On 10/3/13, Jameson Quinn <
jameso...@gmail.com> wrote:
> Coincidentally, I'm right this instant doing my statistics homework on
> means and standard deviations using Lebesgue integrals. So, taking a
> busman's holiday from the homework:
>
> One easy-to-find parameter of interest is: for candidates A and B, what is
> the chance that a random sample of N voters, with replacement, from the
> actual electorate, will elect A? That would be called a bootstrap win %,
> and a candidate with a higher standard deviation will be more random, while
> one with lower STDEV will tend to get numbers more like 1 or 0. If you did
> that pairwise with N=1 a bunch of times, the most frequent winner would be
> a Condorcet winner; if you did it groupwise with N=1, you'd get plurality.
--agree re Condorcet & plurality.
> If you do it pairwise with N=large, you'd get a median system (GMJ, I
> think);
--disagree. Counterexample election:
A's scores 0,0,0,0,0,5,6,6,6,6,6,6
B's scores: 4,4,4,4,4,4,9,9,9,9,9,9
A has greater median with 5. B has greater average. I wrote this example
for six below-median scores and six above, but imagine that "six" is
"very large."
Now upon taking a random sample of N scores, N large, the one with the higher
average will almost surely win (i.e. will have higher sample average).
>and if you do it groupwise with N=large you get Range.
> So this
> trick would let you get hybrids in between those 4 corners, by varying the
> average number of candidates you threw into the ring, and the average
> number of ballots you picked.
--careful, above error indicates this is not quite what you think it is.
> This is computationally tractable; you could
> pretty easily prove which candidate had the best win probability
> analytically, if the empirical bootstrap percentages came out close to a
> tie.
--More precisely: Given V range-style ballots, we wish to determine
"who would have
the greatest win-probability, if we selected N ballots at random &
ignored the rest?"
(0<N<=V.)
This is an interesting algorithm-design problem. (Actually there
could be two problem-variants -- sampling with & without replacement.)
However, at present, I am not seeing any efficient algorithmic answer
to either problem variant. The obvious
algorithm is to exhaustively enumerate every possible sample. Without
replacement there are binomial(V,N) samples. With replacement there
are V^N.
These numbers are exponentially large. (Consider V=2000000, N=1000000.)
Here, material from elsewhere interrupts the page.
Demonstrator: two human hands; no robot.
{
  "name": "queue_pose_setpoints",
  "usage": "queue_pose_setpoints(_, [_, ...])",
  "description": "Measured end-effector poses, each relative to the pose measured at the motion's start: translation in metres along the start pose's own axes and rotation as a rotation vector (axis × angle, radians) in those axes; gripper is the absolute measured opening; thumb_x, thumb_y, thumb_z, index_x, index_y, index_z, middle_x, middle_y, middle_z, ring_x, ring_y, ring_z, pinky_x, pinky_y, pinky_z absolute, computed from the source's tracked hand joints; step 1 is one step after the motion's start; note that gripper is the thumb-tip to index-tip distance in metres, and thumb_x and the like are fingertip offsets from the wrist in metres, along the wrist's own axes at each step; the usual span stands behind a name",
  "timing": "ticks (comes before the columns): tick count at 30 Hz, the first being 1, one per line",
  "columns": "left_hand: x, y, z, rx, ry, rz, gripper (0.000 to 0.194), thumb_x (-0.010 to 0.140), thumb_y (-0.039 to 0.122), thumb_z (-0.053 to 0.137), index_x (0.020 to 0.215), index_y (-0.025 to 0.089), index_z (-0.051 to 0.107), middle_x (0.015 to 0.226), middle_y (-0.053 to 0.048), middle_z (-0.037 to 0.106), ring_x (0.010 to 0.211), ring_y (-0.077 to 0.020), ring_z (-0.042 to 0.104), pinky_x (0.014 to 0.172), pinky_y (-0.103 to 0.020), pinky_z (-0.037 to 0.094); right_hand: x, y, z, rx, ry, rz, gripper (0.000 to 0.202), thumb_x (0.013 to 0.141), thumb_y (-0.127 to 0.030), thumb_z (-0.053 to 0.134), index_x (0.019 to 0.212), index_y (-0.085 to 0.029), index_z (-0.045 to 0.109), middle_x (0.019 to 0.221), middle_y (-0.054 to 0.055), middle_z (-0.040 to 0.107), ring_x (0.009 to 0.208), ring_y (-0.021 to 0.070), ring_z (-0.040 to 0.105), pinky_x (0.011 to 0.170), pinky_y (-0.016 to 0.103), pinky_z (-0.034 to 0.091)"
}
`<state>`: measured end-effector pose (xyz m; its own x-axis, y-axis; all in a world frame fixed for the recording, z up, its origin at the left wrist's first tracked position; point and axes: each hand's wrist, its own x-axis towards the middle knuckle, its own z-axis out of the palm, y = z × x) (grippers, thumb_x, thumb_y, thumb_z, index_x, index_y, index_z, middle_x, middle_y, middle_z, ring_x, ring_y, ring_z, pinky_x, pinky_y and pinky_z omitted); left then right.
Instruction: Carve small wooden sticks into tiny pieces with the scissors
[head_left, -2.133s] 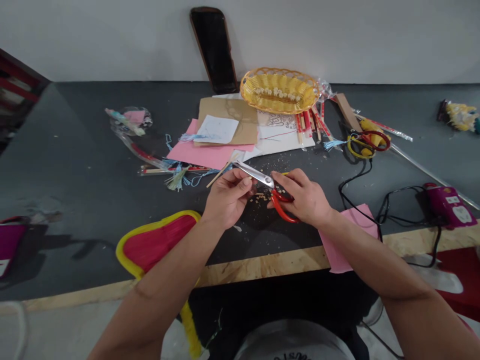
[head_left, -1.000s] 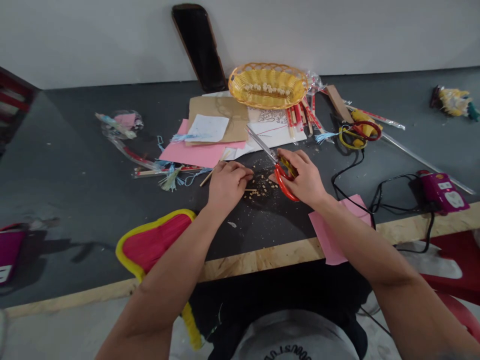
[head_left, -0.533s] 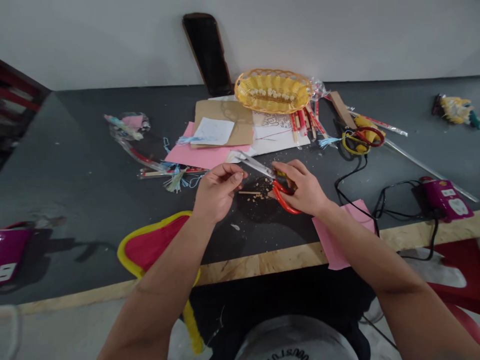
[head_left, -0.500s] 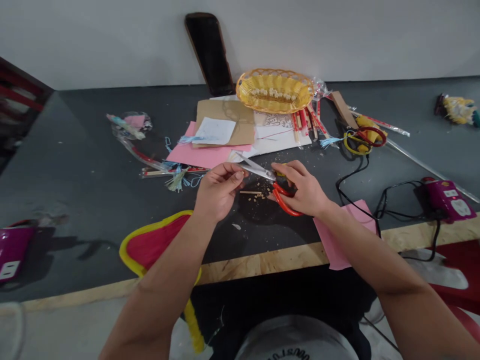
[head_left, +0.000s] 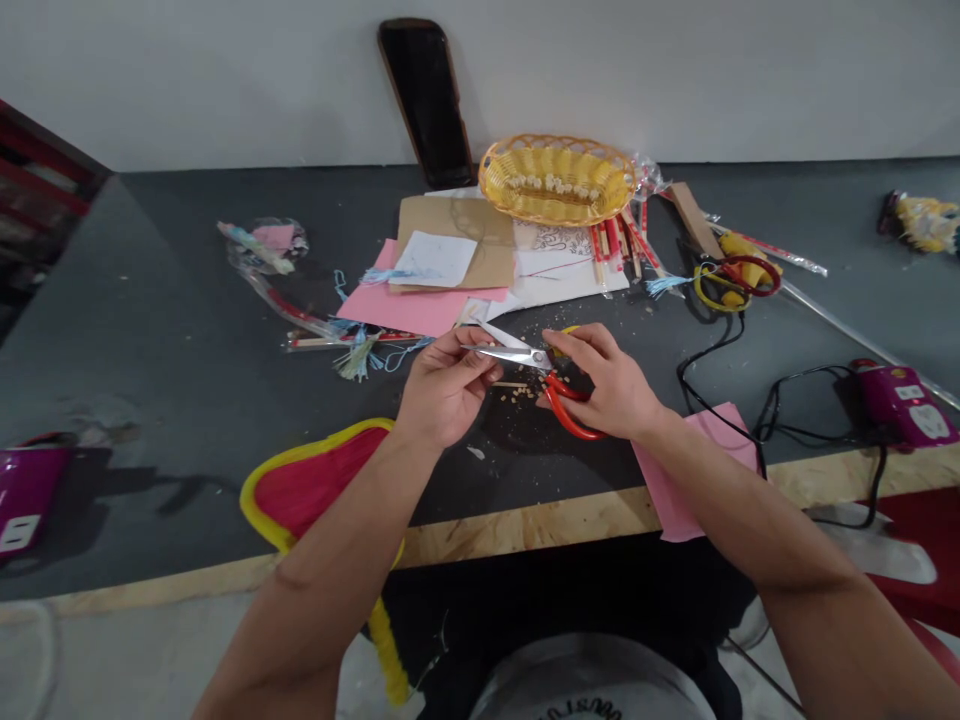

So the obvious algorithm is infeasible.
You could use Monte Carlo experiments to get a probabilistic answer
(that comes with
a statistical confidence) but in close elections you'd be screwed and
I'm not seeing
an efficient "analytical" way to resolve near-ties.
Is this merely because I am too stupid to see a good algorithm (which
nevertheless exists) or is it because this problem really is hard?
[By the way, I actually used this technique in the past to examine a
poll by me, Greene & Quintal for 2004 USA presidential election. The
point was by subsampling our poll & doing Monte Carlo bootstrapping
you get confidence intervals for various claims about
the election. Balinski & Laraki also did a similar study another
time, thought of the same kind of stat-analysis technique, which by
the way is not due to us, this is called the "bootstrap" idea and has
been around for a while.]
Anyhow. I think this is a good algorithm problem. I would initially guess
it is #P-hard or NP-hard, probably "weakly" so (like the NUMBER
PARTITION problem,
read book by Garey & Johnson) in which case this whole idea is,
although nice in some
mathematical sense, useless practically.
That "weakness" insight pays off -- there is a "pseudopolynomial time algorithm"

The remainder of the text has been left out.